What the task requires: Please print the listing that follows word for word, but skip any pictures it holds.

Collected material:

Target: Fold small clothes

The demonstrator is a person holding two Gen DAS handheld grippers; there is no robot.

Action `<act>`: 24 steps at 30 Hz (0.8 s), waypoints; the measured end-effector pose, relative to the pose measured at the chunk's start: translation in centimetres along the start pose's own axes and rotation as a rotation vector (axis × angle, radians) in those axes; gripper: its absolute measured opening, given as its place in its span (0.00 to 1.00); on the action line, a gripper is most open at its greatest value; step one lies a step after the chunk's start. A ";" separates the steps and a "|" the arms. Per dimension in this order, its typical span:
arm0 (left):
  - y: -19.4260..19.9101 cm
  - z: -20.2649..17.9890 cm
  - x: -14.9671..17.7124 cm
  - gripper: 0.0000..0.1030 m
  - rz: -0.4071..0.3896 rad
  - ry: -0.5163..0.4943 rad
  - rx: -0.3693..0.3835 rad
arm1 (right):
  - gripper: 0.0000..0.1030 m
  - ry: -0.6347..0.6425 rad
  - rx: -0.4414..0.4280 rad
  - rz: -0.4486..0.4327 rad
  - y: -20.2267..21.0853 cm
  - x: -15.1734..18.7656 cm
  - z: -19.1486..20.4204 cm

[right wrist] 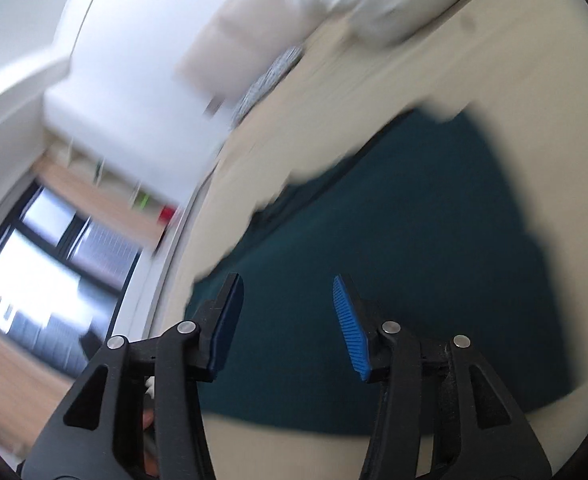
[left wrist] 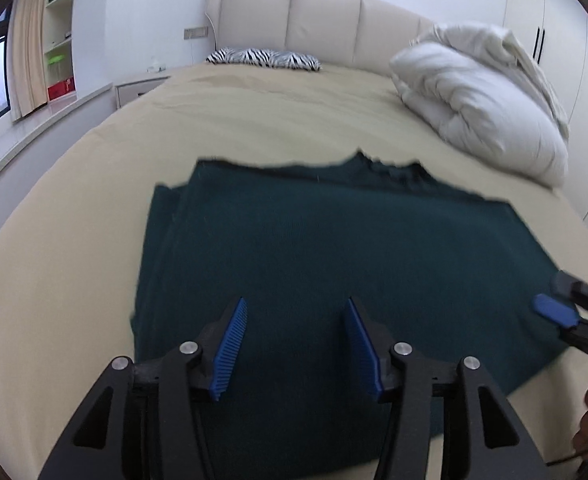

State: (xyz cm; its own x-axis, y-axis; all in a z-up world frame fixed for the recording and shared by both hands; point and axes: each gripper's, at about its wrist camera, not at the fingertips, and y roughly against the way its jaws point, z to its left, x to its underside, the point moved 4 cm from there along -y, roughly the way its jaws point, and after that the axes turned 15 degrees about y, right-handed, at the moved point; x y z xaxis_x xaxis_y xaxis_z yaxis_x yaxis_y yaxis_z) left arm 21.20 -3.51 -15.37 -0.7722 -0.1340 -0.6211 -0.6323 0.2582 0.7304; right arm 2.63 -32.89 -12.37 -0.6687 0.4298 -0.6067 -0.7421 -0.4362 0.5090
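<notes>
Dark teal garment (left wrist: pixel 334 264) lies flat on the bed (left wrist: pixel 73 240), partly folded with an extra layer showing along its left edge, so it looks ready for the next fold. Your left gripper (left wrist: pixel 296 344) hangs wide apart, empty, over the near hem, probably to pinch it. Your right gripper (right wrist: pixel 287 320) is also spread wide, holding nothing, at the garment's right side; that view is blurred

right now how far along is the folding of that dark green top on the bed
Partly done: the dark green top lies flat on the bed with its left side apparently already folded in, a doubled layer showing along that edge. In hand: nothing; the left gripper and right gripper are both open above the cloth. Left: probably the remaining folds, though the right wrist view is blurred.
</notes>
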 end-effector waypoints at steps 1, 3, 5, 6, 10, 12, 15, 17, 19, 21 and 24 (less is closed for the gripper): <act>0.0 0.3 0.2 0.52 0.002 0.007 -0.008 | 0.45 -0.002 -0.021 0.048 -1.9 1.2 0.8; 0.1 1.2 0.2 0.53 0.022 0.026 -0.021 | 0.43 -0.020 -0.010 0.123 -4.3 3.0 0.9; 0.0 1.6 0.2 0.52 0.046 0.016 -0.028 | 0.40 -0.032 -0.018 0.090 -4.2 3.3 0.2; 0.1 1.8 0.3 0.52 0.048 0.009 -0.029 | 0.40 -0.052 -0.020 0.077 -3.7 3.1 -0.5; -0.1 1.9 0.7 0.53 0.049 0.013 -0.029 | 0.40 -0.147 0.059 -0.019 0.6 2.9 -4.8; -0.2 1.9 1.0 0.53 0.047 0.002 -0.034 | 0.39 -0.182 0.105 -0.065 3.3 2.6 -6.9; -0.2 2.1 1.1 0.54 0.047 0.003 -0.030 | 0.39 -0.220 0.211 -0.130 7.4 2.2 -9.2; -0.3 2.1 1.1 0.55 0.048 0.004 -0.028 | 0.42 -0.237 0.294 -0.163 9.6 1.9 -9.5; -0.4 2.1 1.2 0.55 0.046 -0.001 -0.031 | 0.44 -0.230 0.299 -0.176 10.1 1.4 -9.0; -0.4 2.0 1.2 0.56 0.045 -0.005 -0.032 | 0.44 -0.203 0.267 -0.172 9.1 0.6 -7.4; -0.4 2.0 1.2 0.56 0.046 -0.004 -0.030 | 0.44 -0.131 0.191 -0.123 8.0 1.1 -4.6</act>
State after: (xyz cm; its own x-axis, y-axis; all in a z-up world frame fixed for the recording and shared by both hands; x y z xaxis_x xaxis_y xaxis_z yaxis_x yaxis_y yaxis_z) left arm 20.61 -1.82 -16.97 -0.8005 -0.1190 -0.5874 -0.5975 0.2353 0.7666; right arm -3.83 -39.51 -11.77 -0.5638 0.5749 -0.5929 -0.8051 -0.2225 0.5498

Answer to the exercise:
Target: Fold small clothes

The demonstrator is a person holding two Gen DAS handheld grippers; there is no robot.

Action `<act>`: 24 steps at 30 Hz (0.8 s), waypoints; the measured end-effector pose, relative to the pose measured at the chunk's start: translation in centimetres along the start pose's own axes and rotation as a rotation vector (axis × angle, radians) in those axes; gripper: its absolute measured opening, given as its place in its span (0.00 to 1.00); on the action line, a gripper is most open at its greatest value; step one lies a step after the chunk's start. A ";" separates the steps and a "|" the arms. Per dimension in this order, its typical span:
arm0 (left):
  - y: -19.4260..19.9101 cm
  - z: -20.2649..17.9890 cm
  - x: -14.9671..17.7124 cm
  - gripper: 0.0000..0.1030 m
  - rz: -0.4071..0.3896 rad
  - ry: -0.5163..0.4943 rad
  - rx: -0.3693..0.3835 rad
arm1 (right):
  - gripper: 0.0000..0.1030 m
  - ry: -0.6347..0.6425 rad
  - rx: -0.4414..0.4280 rad
  - rz: -0.4486..0.4327 rad
  - y: -20.2267..21.0853 cm
  - x: -15.1734..18.7656 cm
  - z: -19.1486..20.4204 cm

[right wrist] 
[left wrist] 

State: (xyz cm; its own x-axis, y-axis; all in a z-up world frame fixed for the recording and shared by both hands; point and axes: each gripper's, at about its wrist camera, not at the fingertips, and y roughly against the way its jaws point, z to its left, x to its underside, the point moved 4 cm from there along -y, roughly the way its jaws point, and after that the axes turned 15 degrees about y, right-handed, at the moved point; x y z xaxis_x xaxis_y xaxis_z yaxis_x yaxis_y yaxis_z) left arm 21.20 -3.51 -15.37 -0.7722 -0.1340 -0.6211 -0.6323 0.2582 0.7304; right arm 2.63 -32.89 -12.37 -0.6687 0.4298 -0.6067 -0.7421 -0.4362 0.5090
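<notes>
Dark teal garment (left wrist: pixel 334 264) lies flat on the bed (left wrist: pixel 73 240), partly folded with an extra layer showing along its left edge, so it looks ready for the next fold. Your left gripper (left wrist: pixel 296 344) hangs wide apart, empty, over the near hem, probably to pinch it. Your right gripper (right wrist: pixel 287 320) is also spread wide, holding nothing, at the garment's right side; that view is blurred

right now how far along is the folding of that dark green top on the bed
Partly done: the dark green top lies flat on the bed with its left side apparently already folded in, a doubled layer showing along that edge. In hand: nothing; the left gripper and right gripper are both open above the cloth. Left: probably the remaining folds, though the right wrist view is blurred.
</notes>
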 end-effector waypoints at steps 1, 3, 5, 6, 10, 12, 15, 17, 19, 21 and 24 (less is closed for the gripper): <act>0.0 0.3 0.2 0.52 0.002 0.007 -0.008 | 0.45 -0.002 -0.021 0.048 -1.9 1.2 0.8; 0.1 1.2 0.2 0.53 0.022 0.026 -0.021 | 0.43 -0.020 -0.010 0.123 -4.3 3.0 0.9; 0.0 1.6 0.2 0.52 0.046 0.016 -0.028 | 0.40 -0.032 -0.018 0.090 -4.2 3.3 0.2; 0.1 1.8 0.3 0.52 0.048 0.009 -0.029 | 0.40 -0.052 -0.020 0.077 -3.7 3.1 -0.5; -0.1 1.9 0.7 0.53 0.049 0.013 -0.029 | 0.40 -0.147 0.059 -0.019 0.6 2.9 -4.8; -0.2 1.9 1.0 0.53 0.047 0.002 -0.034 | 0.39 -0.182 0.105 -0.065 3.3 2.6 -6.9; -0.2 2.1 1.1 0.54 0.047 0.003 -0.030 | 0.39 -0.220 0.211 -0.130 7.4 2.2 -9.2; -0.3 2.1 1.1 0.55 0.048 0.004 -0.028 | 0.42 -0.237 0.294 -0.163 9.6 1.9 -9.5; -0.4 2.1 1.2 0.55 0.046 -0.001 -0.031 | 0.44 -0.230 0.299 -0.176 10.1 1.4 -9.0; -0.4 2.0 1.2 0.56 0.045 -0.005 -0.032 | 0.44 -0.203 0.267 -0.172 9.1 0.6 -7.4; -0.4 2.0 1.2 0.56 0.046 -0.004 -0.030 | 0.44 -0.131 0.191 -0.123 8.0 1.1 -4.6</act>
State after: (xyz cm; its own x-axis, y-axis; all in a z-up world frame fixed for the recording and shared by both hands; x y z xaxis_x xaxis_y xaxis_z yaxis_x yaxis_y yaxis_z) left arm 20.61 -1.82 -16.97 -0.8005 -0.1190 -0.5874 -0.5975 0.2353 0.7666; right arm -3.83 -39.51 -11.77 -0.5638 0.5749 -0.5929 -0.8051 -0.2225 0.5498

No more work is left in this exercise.